Nevertheless, the Tenure Commission adjudicated a number of layoff and recall cases arising after 2011, asserting jurisdiction over such matters if the teacher claimed that the layoff or failure to recall was a subterfuge for violation of the teacher's tenure rights. The Commission's decisions were based on a 1975 Court of Appeals decision that sanctioned this approach, notwithstanding the provisions of the 2011 amendments that limited challenges to tenure or recall decisions to Circuit Court.

Three Commission layoff and recall decisions were appealed to the Court of Appeals in late 2012 and 2013. In all three, Administrative Law Judges had dismissed the charges on the basis of lack of jurisdiction, citing to the 2011 amendments and the provisions of Section 1248. In all three, the Commission reversed the ALJs on the basis of teacher allegations that the layoffs or non-recalls were subterfuges. The cases were argued together in the Court of Appeals in March 2014, and the education community has eagerly awaited the result for over a year.

The result finally came on March 12, 2015. In a published decision in the consolidated cases of Baumgartner v Perry Public Schools, Aubert v Reed City Area Board of Education and Wright v Board of Education of the Flint Community Schools, the Court held unanimously and very clearly that the Tenure Commission has no jurisdiction of layoff-related disputes. In a strongly-worded opinion, the Court accused the Commission of an "unseemly power grab," by which it sought to "unmake the 2011 amendments."  The Court also cast great doubt upon the validity of the 1975 decision in Freiberg v Board of Education of Big Bay De Noc School District, in which the "subterfuge" theory that has since been the basis of Commission review of layoff and recall decisions originated. The Court said that Freiberg was itself not based on any statutory provision. It had mentioned Section 105 of the Tenure Act, which had given a laid-off teacher recall rights to a position for which the teacher was certified and qualified for three years, and extrapolated that language into a legislative grant of jurisdiction over layoffs. The "slim statutory authority" for Freiberg was destroyed when Section 105 was repealed in the 2011 amendments. Even if Freiberg had had some validity when issued, therefore, "the 2011 amendments revoked any jurisdictional basis that Freiberg provided to the [Commission] in so-called 'subterfuge' cases," thus rendering Freiberg "now non-binding, and null and void."

With the "subterfuge" theory now nullified and no other statutory basis for Commission jurisdiction over layoff and recall decisions, there should be no further issue about whether the Commission may assert jurisdiction over any such claims.

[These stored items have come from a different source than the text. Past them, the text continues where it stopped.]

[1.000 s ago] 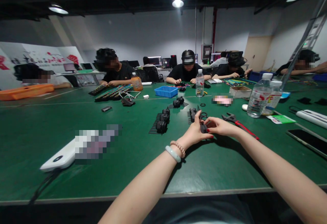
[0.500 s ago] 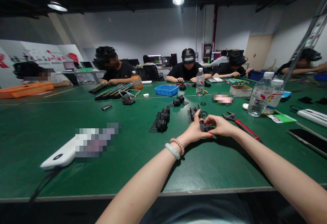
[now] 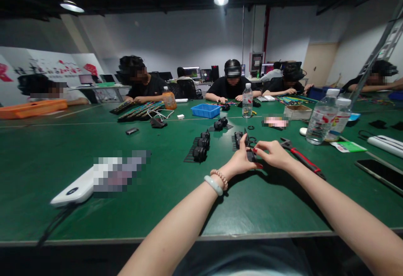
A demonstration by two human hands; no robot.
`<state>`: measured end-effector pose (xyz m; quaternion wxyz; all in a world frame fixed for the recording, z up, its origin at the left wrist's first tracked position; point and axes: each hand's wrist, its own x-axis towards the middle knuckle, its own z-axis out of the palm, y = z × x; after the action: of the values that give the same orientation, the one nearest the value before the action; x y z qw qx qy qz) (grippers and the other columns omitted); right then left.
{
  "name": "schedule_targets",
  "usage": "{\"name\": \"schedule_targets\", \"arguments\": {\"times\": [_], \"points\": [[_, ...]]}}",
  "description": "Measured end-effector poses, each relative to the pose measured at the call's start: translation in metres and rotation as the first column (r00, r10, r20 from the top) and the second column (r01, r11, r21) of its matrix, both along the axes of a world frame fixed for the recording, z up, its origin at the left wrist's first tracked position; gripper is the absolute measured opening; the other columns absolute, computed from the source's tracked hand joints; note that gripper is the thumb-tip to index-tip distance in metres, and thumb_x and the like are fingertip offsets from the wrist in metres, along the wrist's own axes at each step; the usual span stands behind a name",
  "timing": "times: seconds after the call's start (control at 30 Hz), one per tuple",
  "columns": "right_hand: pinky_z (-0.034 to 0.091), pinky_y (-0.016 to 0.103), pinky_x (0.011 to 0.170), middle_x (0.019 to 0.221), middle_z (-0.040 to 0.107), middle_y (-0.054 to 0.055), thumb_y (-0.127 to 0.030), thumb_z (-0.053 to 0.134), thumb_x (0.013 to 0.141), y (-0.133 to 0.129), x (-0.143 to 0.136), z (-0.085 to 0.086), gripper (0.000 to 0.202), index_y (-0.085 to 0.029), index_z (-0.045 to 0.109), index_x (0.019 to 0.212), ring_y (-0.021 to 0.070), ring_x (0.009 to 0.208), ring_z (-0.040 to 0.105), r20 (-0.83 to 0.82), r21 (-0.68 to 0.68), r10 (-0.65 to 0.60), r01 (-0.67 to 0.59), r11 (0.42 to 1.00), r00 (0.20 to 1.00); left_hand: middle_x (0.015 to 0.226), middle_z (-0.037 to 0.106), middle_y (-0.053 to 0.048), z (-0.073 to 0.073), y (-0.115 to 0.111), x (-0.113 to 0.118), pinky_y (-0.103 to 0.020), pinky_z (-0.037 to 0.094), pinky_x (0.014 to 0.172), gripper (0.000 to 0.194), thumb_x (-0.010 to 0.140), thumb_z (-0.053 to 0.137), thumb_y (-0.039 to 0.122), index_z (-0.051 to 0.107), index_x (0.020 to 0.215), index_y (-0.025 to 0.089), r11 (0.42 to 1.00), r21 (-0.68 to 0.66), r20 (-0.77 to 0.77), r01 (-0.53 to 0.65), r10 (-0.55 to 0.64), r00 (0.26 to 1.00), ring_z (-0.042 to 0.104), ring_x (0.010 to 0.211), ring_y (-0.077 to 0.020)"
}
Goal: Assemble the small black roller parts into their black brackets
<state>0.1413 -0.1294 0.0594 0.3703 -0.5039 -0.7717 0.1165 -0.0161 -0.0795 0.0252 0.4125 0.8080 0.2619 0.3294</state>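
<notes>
Your surface (image 3: pixel 126 209) is smooth, green, a bit glossy. On it: blk units (image 3: pixel 203 143) w/ rounded bodies on slatted, comb-like bases; thin blk rings (image 3: pixel 250 128); wrench (image 3: pixel 304 161) w/ red/blk grip. Bottles (image 3: pixel 320 121) = clear plastic. On your L wrist, a bead bracelet (image 3: pixel 219 176) + smooth pale bangle (image 3: pixel 214 185).

Vs half a sec ago: your R hand (image 3: pixel 276 154) has drawn its fingers closer together, higher up on the part (image 3: pixel 252 156); your L hand (image 3: pixel 238 162) is approx where it was.

Part's small, blk, flat-ish, mostly hidden by you; it's btwn your hands, to the R of the unit row. L fingers clamped on it, thumb nearest you; R fingers bunched at its R edge, can't tell if gripping.
</notes>
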Motion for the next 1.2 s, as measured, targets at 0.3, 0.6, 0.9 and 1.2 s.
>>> {"name": "schedule_targets", "arguments": {"times": [0.3, 0.6, 0.9, 1.2], "points": [[0.037, 0.023, 0.059, 0.076, 0.065, 0.003, -0.033, 0.042, 0.082, 0.0019, -0.0039, -0.0005, 0.025, -0.018, 0.060, 0.081, 0.0155, 0.066, 0.056, 0.021, 0.044, -0.024, 0.023, 0.999, 0.999, 0.102, 0.055, -0.011, -0.0023, 0.0029, 0.0003, -0.044, 0.042, 0.082, 0.117, 0.053, 0.075, 0.028, -0.008, 0.134, 0.023, 1.000, 0.022, -0.009, -0.010, 0.010, 1.000, 0.056, 0.094, -0.0239], [0.038, 0.024, 0.059, 0.064, 0.061, 0.004, -0.022, 0.045, 0.076, -0.0024, -0.0028, 0.0035, 0.016, -0.017, 0.055, 0.064, 0.0156, 0.060, 0.054, 0.090, 0.178, -0.177, 0.159, 0.971, 0.980, 0.092, 0.055, -0.006, -0.0036, 0.0038, 0.0003, -0.044, 0.041, 0.082, 0.116, 0.052, 0.076, 0.026, -0.006, 0.134, 0.022, 1.000, 0.028, 0.001, -0.011, 0.011, 1.000, 0.057, 0.089, -0.0226], [0.041, 0.030, 0.082, 0.106, 0.060, 0.007, -0.008, 0.048, 0.061, 0.0016, -0.0032, -0.0027, 0.046, -0.018, 0.054, 0.105, 0.0212, 0.096, 0.056, 0.179, -0.051, 0.091, -0.083, 0.995, 0.980, 0.102, 0.054, -0.010, -0.0052, 0.0055, -0.0011, -0.043, 0.041, 0.084, 0.112, 0.055, 0.073, 0.029, -0.006, 0.134, 0.021, 0.997, 0.081, -0.020, -0.010, 0.011, 1.000, 0.056, 0.094, -0.0240], [0.042, 0.026, 0.066, 0.074, 0.061, 0.003, -0.008, 0.044, 0.061, -0.0001, 0.0032, 0.0067, 0.025, -0.018, 0.056, 0.080, 0.0167, 0.070, 0.056, 0.131, 0.084, -0.042, 0.032, 0.996, 0.990, 0.094, 0.056, -0.008, -0.0007, 0.0020, -0.0014, -0.045, 0.039, 0.085, 0.117, 0.051, 0.076, 0.034, -0.005, 0.134, 0.019, 0.996, 0.081, -0.019, -0.019, 0.021, 1.000, 0.056, 0.095, -0.0252]]}}
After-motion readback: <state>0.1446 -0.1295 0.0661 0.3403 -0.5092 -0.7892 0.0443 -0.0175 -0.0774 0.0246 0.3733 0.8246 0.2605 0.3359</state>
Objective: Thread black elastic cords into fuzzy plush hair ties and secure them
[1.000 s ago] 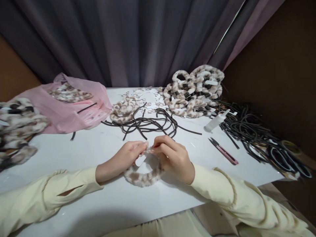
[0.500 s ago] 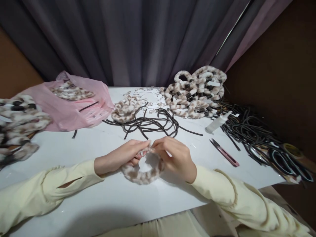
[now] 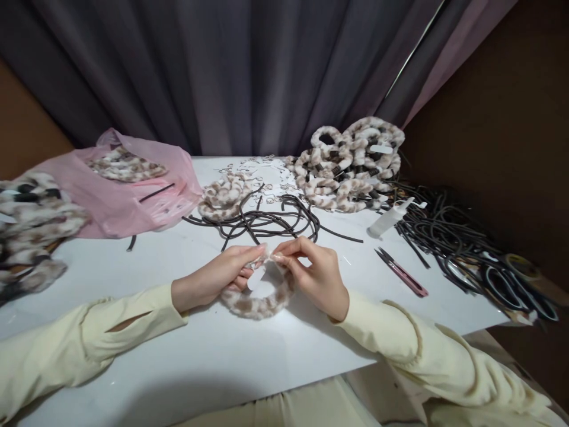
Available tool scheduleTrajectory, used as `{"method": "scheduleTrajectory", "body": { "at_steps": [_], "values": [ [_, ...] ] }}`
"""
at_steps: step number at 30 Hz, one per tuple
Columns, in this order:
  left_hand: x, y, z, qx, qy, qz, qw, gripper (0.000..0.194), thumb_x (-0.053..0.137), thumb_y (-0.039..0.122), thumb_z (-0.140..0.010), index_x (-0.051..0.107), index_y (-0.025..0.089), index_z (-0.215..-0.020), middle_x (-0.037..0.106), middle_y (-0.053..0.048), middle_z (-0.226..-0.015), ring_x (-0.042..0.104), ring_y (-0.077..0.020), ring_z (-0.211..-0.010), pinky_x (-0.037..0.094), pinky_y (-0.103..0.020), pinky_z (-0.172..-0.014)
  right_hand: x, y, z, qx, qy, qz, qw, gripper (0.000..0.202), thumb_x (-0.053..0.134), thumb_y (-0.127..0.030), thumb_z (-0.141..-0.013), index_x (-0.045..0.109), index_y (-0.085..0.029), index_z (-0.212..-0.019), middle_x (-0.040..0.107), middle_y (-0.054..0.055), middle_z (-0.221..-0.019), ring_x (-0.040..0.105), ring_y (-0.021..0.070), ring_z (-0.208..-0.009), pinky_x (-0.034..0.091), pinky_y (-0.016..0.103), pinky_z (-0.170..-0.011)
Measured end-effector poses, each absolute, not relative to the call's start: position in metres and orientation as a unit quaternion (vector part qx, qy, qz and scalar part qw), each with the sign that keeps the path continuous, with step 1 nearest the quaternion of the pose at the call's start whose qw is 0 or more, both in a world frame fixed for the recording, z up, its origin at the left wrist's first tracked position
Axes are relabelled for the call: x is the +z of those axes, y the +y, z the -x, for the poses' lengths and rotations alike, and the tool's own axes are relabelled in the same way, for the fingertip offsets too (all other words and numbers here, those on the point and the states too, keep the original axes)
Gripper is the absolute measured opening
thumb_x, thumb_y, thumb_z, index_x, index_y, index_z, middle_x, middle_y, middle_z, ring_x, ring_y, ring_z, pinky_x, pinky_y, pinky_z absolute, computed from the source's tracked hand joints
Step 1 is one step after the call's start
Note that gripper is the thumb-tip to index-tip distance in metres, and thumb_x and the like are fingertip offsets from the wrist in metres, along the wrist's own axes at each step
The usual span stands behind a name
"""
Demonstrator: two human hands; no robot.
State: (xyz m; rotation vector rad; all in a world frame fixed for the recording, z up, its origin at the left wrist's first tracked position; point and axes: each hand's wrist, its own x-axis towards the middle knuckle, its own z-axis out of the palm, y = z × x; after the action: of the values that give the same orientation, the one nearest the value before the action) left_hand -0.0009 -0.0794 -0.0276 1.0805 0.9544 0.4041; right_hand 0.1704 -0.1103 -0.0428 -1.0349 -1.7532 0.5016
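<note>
A furry cream-and-brown ring (image 3: 258,303) lies curved on the white table (image 3: 186,350) between my hands. My left hand (image 3: 213,279) pinches one end of it from the left, and my right hand (image 3: 315,276) pinches the other end from the right. The fingertips of both hands meet at the top of the ring, where its two ends come together. Both wrists rest on the table, in cream sleeves.
Loose black cords (image 3: 267,222) lie just beyond my hands. A pile of finished furry rings (image 3: 347,169) sits at the back right, a smaller one (image 3: 224,198) at centre. A pink bag (image 3: 120,196) is left, a pink snipper (image 3: 402,273), white bottle (image 3: 389,218) and more cords (image 3: 453,237) right.
Both hands and the furry ring have shifted slightly away from me on the table. My grip on its two ends is the same.
</note>
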Motion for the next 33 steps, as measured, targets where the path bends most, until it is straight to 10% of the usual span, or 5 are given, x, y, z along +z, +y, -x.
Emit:
{"method": "scheduleTrajectory", "body": {
  "at_steps": [7,17,33],
  "values": [
    [-0.025,-0.083,0.000,0.197,0.473,-0.474,0.716,0.039,0.058,0.053,-0.073,0.043,0.018,-0.069,0.028,0.007,-0.057,0.018,-0.0038,-0.043,0.014,-0.014,-0.035,-0.044,-0.118,-0.173,-0.073,-0.878,0.252,0.400,0.016,0.041,-0.007,-0.085,0.055,-0.014,-0.080,0.066,0.011,-0.081,0.061,0.0205,-0.086,0.052,0.032,-0.072],
    [-0.023,-0.086,-0.001,0.180,0.422,-0.632,0.624,0.035,0.044,0.044,-0.082,0.041,0.017,-0.060,0.031,0.005,-0.057,0.026,-0.0079,-0.049,0.025,-0.020,-0.044,-0.036,-0.112,-0.170,0.282,-0.690,0.472,0.471,0.012,0.055,-0.016,-0.080,0.049,-0.018,-0.069,0.059,-0.001,-0.064,0.055,0.0110,-0.058,0.044,0.022,-0.055],
    [-0.031,-0.083,0.004,0.146,0.397,-0.687,0.591,0.036,0.037,0.047,-0.085,0.039,0.018,-0.063,0.032,0.005,-0.056,0.029,-0.0090,-0.048,0.024,-0.022,-0.044,-0.038,-0.106,-0.167,0.449,-0.556,0.506,0.483,0.019,0.063,-0.024,-0.073,0.048,-0.017,-0.065,0.057,-0.002,-0.058,0.055,0.0109,-0.055,0.042,0.022,-0.051]
  ]
}}
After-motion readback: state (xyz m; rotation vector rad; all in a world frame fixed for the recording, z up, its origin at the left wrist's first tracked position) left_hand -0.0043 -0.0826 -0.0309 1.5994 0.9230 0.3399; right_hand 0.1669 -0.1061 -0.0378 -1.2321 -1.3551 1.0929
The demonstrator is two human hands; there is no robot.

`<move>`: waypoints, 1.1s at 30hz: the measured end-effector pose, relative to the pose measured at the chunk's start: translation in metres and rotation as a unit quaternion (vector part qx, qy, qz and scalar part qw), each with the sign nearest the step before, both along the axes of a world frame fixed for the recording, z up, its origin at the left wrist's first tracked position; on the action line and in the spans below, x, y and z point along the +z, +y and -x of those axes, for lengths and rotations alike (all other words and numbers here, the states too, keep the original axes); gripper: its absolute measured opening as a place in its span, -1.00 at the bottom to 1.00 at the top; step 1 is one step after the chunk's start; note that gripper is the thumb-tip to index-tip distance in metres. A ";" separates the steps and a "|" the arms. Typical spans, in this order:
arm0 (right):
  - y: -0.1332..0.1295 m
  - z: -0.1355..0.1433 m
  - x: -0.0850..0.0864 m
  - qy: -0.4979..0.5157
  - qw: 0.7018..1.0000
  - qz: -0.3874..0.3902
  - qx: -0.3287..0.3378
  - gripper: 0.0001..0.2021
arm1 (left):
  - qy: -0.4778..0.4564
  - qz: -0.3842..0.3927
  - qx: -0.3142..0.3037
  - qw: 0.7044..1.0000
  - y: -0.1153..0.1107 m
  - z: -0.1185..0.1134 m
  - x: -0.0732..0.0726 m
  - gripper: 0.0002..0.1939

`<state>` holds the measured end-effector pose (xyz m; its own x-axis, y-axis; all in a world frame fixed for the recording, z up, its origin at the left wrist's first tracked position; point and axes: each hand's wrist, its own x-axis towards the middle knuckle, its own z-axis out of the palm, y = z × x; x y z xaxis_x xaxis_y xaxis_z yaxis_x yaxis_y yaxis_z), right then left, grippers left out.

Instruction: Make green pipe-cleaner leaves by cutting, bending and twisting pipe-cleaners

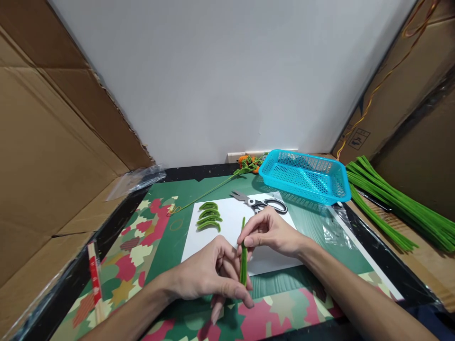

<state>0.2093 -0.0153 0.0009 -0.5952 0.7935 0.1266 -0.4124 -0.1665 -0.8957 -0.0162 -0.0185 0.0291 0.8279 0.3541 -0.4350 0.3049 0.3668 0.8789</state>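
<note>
A folded green pipe cleaner (243, 267) stands nearly upright between my hands, its thin tip pointing away from me. My right hand (268, 232) pinches it near the upper part with thumb and fingertips. Around its lower end are the thumb and curled fingers of my left hand (209, 270); the exact contact there is partly hidden. Several bent green pipe cleaner pieces (209, 216) lie in a stack on the white paper (231, 210), left of my hands. Just beyond my right hand, scissors (259, 202) with dark grey and white handles rest on the paper's far edge.
A blue plastic basket (304, 187) stands at the back right. Long green pipe cleaners (401, 203) lie in a bundle at far right. An orange-and-green pipe cleaner flower (249, 164) lies behind. A red-and-white paper-wrapped stick (95, 274) is at left, a clear plastic bag (137, 180) behind it.
</note>
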 end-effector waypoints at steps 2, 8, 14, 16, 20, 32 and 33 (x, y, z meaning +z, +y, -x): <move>0.000 0.000 0.001 -0.003 1.000 -0.001 0.000 -0.75 | -0.005 0.005 -0.001 1.000 0.000 -0.001 0.000 -0.83; -0.001 -0.001 0.007 -0.021 0.998 -0.034 -0.044 -0.75 | -0.042 -0.011 0.016 0.999 0.003 -0.004 0.001 -0.74; 0.004 -0.009 0.008 -0.178 0.940 -0.172 -0.235 -0.80 | -0.058 -0.008 0.121 0.991 0.008 -0.006 0.000 -0.60; 0.009 -0.017 0.004 -0.307 0.845 -0.261 -0.351 -0.80 | -0.051 -0.030 0.158 0.986 0.009 -0.007 0.002 -0.58; 0.015 -0.032 -0.004 -0.492 0.710 -0.324 -0.385 -0.86 | -0.056 -0.065 0.194 0.977 0.010 -0.008 0.004 -0.45; 0.011 -0.034 -0.006 -0.616 0.654 -0.330 -0.290 -0.69 | -0.063 -0.077 0.227 0.969 0.013 -0.008 -0.003 -0.60; 0.011 -0.033 -0.006 -0.618 0.655 -0.315 -0.299 -0.74 | -0.072 -0.079 0.233 0.966 0.013 -0.008 -0.003 -0.61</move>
<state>0.2420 -0.0045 -0.0052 -0.1580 0.9537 0.2558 0.8708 0.2567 -0.4193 -0.0083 -0.0053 0.0257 0.6095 0.7564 -0.2375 0.0096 0.2925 0.9562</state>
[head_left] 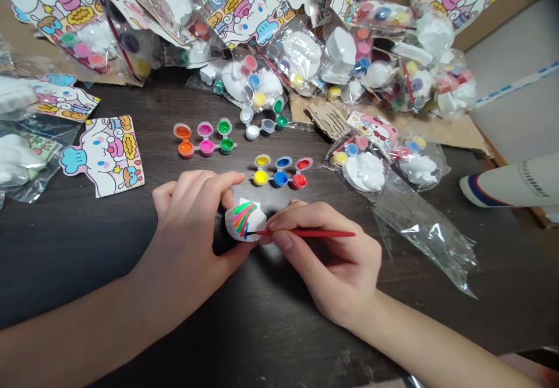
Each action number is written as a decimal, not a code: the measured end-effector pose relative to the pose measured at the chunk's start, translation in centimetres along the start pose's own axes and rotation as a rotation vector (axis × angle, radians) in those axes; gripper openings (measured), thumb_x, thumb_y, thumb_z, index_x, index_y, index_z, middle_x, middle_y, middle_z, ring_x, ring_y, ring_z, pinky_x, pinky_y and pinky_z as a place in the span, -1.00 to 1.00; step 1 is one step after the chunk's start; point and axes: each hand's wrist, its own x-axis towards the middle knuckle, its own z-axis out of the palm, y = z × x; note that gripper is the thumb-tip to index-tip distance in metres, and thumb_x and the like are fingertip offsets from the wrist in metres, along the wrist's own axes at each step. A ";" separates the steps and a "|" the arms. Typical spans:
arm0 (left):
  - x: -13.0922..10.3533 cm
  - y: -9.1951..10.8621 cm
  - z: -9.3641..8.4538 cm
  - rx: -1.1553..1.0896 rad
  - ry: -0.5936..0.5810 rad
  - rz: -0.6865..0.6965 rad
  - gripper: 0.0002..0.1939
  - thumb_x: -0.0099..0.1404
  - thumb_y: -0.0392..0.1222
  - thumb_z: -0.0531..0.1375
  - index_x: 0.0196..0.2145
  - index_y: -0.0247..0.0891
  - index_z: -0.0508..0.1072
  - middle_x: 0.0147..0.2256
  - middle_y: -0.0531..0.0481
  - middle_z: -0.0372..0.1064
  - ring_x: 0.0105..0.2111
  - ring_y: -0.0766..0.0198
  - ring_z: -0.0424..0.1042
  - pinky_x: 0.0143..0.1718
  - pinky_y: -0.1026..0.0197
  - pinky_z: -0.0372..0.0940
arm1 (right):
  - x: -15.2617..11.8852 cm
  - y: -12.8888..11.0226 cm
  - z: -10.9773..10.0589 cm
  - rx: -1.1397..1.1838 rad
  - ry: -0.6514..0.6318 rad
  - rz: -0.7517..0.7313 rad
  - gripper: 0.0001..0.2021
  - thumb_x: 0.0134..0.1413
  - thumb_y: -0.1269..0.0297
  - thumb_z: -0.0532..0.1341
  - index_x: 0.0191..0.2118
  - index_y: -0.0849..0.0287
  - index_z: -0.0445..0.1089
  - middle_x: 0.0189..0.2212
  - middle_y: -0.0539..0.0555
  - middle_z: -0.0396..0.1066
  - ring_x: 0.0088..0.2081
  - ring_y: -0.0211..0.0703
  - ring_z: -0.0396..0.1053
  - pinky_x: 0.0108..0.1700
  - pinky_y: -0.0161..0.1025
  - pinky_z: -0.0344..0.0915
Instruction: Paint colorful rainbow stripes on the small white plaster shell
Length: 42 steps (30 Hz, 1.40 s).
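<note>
Between my hands is a small white plaster figure (257,216), its left part painted with green, pink, orange and blue stripes. My left hand (192,219) grips it from the left, thumb at the lower edge and fingers at the upper edge. In a pinch, my right hand (332,254) holds a red paintbrush (323,233), its dark tip touching the blue stripe. Just beyond stand open paint pots in yellow, blue and red (280,179). Farther left are open pots of orange, pink and green (207,147).
A heap of bagged plaster painting kits (301,56) spans the back on cardboard (454,129). White and green pots (252,132) stand before it. A printed card (111,155) lies left, a clear wrapper (428,230) right. A white cylinder (515,184) lies at the right edge.
</note>
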 end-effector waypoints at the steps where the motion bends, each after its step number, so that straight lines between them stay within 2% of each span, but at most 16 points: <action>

As established by the 2011 amendments, personnel decisions are to be based solely on the performance and effectiveness of the teachers involved.  Although the Court of Appeals decision did not expressly mention recalls as outside of Commission jurisdiction, there can be little question about that conclusion. The Court referred repeatedly in its opinion to "layoff-related" decisions, thus clearly going beyond layoffs to  include recalls. Of the three cases consolidated by the Court of Appeals for decision, the Wright case from Flint involved a challenge to both a layoff and a failure to recall, was dismissed by the Administrative Law Judge on the basis of the 2011 amendments, was reversed by the Commission on the basis of its "subterfuge" theory, and has now been dismissed by the Court of Appeals in its decision rejecting the "subterfuge" theory. Commission jurisdiction over recall decisions is as plainly a thing of the past as Commission jurisdiction over layoffs.

An appeal to the Supreme Court by the teachers involved in the three cases is at least possible, if not likely. What seems unlikely, however, given the clear legislative intent recognized by the Court of Appeals, is that the teachers will have any more success in the Supreme Court than they did in the Court of Appeals. Meanwhile, the Court of Appeals' decision is binding on the Commission, and should preclude any more layoff or recall decisions being reviewed under the tenure process.